Data extract:
'''
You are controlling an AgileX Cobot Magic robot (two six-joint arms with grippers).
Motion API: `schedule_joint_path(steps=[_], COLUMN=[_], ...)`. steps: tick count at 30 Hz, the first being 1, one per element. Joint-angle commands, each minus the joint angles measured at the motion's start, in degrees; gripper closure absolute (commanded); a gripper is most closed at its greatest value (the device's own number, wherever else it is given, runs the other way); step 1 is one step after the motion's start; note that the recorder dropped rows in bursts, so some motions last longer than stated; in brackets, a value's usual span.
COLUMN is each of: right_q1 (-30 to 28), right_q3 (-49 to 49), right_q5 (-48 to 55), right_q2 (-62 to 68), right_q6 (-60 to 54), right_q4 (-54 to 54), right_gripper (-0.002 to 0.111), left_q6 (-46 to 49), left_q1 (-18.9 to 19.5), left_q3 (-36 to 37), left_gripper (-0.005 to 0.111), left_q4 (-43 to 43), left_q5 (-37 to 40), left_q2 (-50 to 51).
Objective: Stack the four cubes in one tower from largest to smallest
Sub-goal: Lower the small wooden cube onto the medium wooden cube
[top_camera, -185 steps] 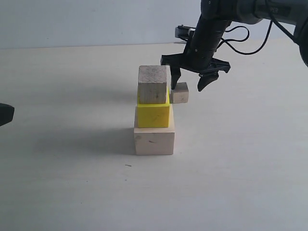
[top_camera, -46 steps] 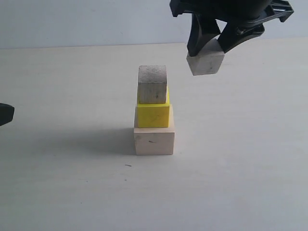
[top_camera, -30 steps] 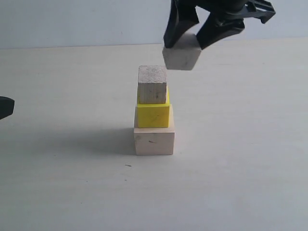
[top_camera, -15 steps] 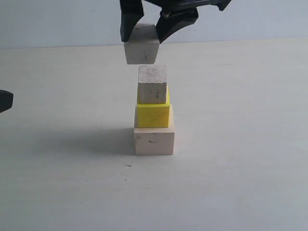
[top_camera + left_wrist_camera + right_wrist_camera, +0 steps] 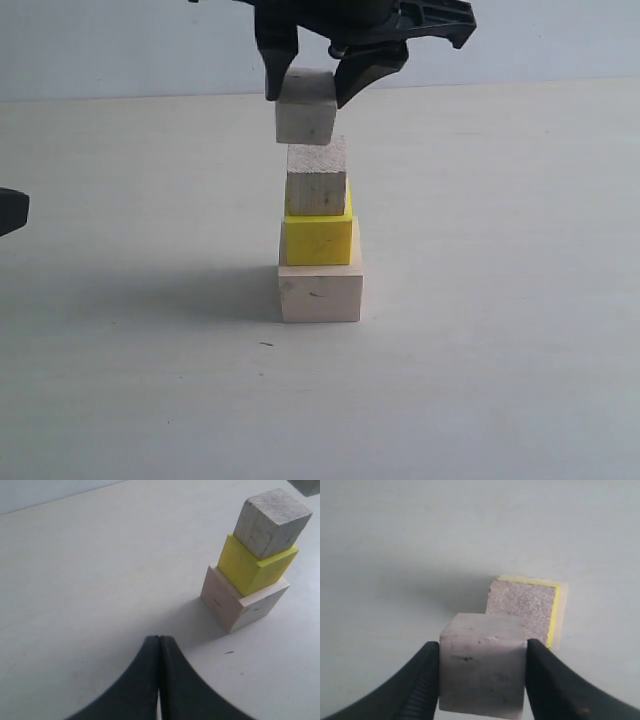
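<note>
A three-cube column stands mid-table: the large pale wood cube (image 5: 320, 293) at the bottom, the yellow cube (image 5: 317, 239) on it, the smaller bare wood cube (image 5: 317, 177) on top. My right gripper (image 5: 310, 90) hangs just above the column, shut on the smallest bare wood cube (image 5: 305, 107), which sits slightly left of the column's centre and close over its top. In the right wrist view the held smallest cube (image 5: 483, 674) is between both fingers, with the column's top cube (image 5: 522, 606) beyond it. My left gripper (image 5: 159, 641) is shut and empty, away from the column's pale cube (image 5: 235, 605).
A plain white table (image 5: 480, 380) runs to a pale wall at the back. A dark part of the left arm (image 5: 10, 210) shows at the exterior view's left edge. A small dark speck (image 5: 265, 344) lies in front of the column.
The right gripper carried the smallest cube up from the table behind the column, leftward across it, then came down and slightly right to just above the top cube.
</note>
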Motion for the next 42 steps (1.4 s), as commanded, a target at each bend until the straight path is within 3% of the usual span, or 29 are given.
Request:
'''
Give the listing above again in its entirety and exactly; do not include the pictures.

Exercise response:
You are controlling an AgileX Cobot Magic robot (two six-joint arms with grippers).
Motion API: `schedule_joint_path(steps=[_], COLUMN=[_], ...)`. steps: tick count at 30 Hz, the first being 1, one per element. Joint-angle commands, each minus the joint angles measured at the motion's start, in degrees; gripper closure absolute (commanded); a gripper is most closed at its greatest value (the device's own number, wherever else it is given, runs the other way); step 1 is one step after the motion's start; note that the recorder dropped rows in bursts, so some motions last longer than stated; in brackets, a value's usual span.
COLUMN is each of: right_q1 (-30 to 28), right_q3 (-49 to 49), right_q5 (-48 to 55), right_q2 (-62 to 68), right_q6 (-60 to 54), right_q4 (-54 to 54), right_gripper (-0.002 to 0.111), left_q6 (-46 to 49), left_q1 (-18.9 to 19.5), left_q3 (-36 to 37), left_gripper (-0.005 to 0.111), left_q4 (-43 to 43), left_q5 (-37 to 40), left_q2 (-50 to 51).
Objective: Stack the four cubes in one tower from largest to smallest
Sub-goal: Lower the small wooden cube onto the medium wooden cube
[top_camera, -185 steps] 
[top_camera, -46 steps] 
[top_camera, -30 steps] 
[top_camera, -15 steps] 
[top_camera + left_wrist_camera + right_wrist_camera, +0 steps] 
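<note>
A three-cube column stands mid-table: the large pale wood cube (image 5: 320, 293) at the bottom, the yellow cube (image 5: 317, 239) on it, the smaller bare wood cube (image 5: 317, 177) on top. My right gripper (image 5: 310, 90) hangs just above the column, shut on the smallest bare wood cube (image 5: 305, 107), which sits slightly left of the column's centre and close over its top. In the right wrist view the held smallest cube (image 5: 483, 674) is between both fingers, with the column's top cube (image 5: 522, 606) beyond it. My left gripper (image 5: 159, 641) is shut and empty, away from the column's pale cube (image 5: 235, 605).
A plain white table (image 5: 480, 380) runs to a pale wall at the back. A dark part of the left arm (image 5: 10, 210) shows at the exterior view's left edge. A small dark speck (image 5: 265, 344) lies in front of the column.
The right gripper carried the smallest cube up from the table behind the column, leftward across it, then came down and slightly right to just above the top cube.
</note>
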Motion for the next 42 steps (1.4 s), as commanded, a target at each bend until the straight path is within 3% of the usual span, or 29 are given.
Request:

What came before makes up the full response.